WHAT YOU WILL DO: When the line with "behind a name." appears below, start repeating lines exactly, and keep going through the line with "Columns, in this"; add nothing outside that span.

DATA SEGMENT:
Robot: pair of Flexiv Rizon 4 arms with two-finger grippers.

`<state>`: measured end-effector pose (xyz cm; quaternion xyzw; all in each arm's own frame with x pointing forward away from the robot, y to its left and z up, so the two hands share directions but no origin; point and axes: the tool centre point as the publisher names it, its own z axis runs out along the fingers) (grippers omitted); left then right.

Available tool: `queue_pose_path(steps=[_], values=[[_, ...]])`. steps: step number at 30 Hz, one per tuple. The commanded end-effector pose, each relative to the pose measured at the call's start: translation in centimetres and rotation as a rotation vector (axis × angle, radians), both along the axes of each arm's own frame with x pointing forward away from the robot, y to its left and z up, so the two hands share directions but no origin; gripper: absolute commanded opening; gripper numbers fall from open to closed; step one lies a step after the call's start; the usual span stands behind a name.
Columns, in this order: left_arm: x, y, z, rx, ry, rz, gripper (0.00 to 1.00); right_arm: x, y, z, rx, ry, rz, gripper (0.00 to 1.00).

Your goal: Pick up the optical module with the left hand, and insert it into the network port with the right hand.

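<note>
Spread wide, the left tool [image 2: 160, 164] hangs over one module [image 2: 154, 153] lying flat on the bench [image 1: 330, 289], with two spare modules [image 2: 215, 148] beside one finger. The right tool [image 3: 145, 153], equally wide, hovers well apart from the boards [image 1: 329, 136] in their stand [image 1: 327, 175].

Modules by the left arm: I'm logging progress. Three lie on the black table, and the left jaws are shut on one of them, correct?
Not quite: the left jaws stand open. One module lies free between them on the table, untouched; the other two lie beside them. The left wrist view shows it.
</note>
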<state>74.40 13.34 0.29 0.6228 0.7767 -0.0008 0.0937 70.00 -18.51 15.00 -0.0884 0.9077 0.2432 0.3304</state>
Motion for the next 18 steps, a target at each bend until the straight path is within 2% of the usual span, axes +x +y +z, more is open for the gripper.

WRITTEN REPLY:
Available tool: `queue_pose_path(steps=[_], values=[[_, ...]])`. steps: step number at 30 Hz, one per tuple. The commanded end-effector pose, each relative to the pose measured at the call's start: translation in centimetres and rotation as a rotation vector (axis × angle, radians), both along the axes of each arm's own frame with x pointing forward away from the robot, y to its left and z up, so the two hands share directions but no origin; gripper: absolute commanded opening; gripper numbers fall from open to closed; step one lies a step after the call's start; the usual span stands behind a name.
Columns, in this order: left_arm: x, y, z, rx, ry, rz, gripper (0.00 to 1.00); right_arm: x, y, z, rx, ry, rz, gripper (0.00 to 1.00).

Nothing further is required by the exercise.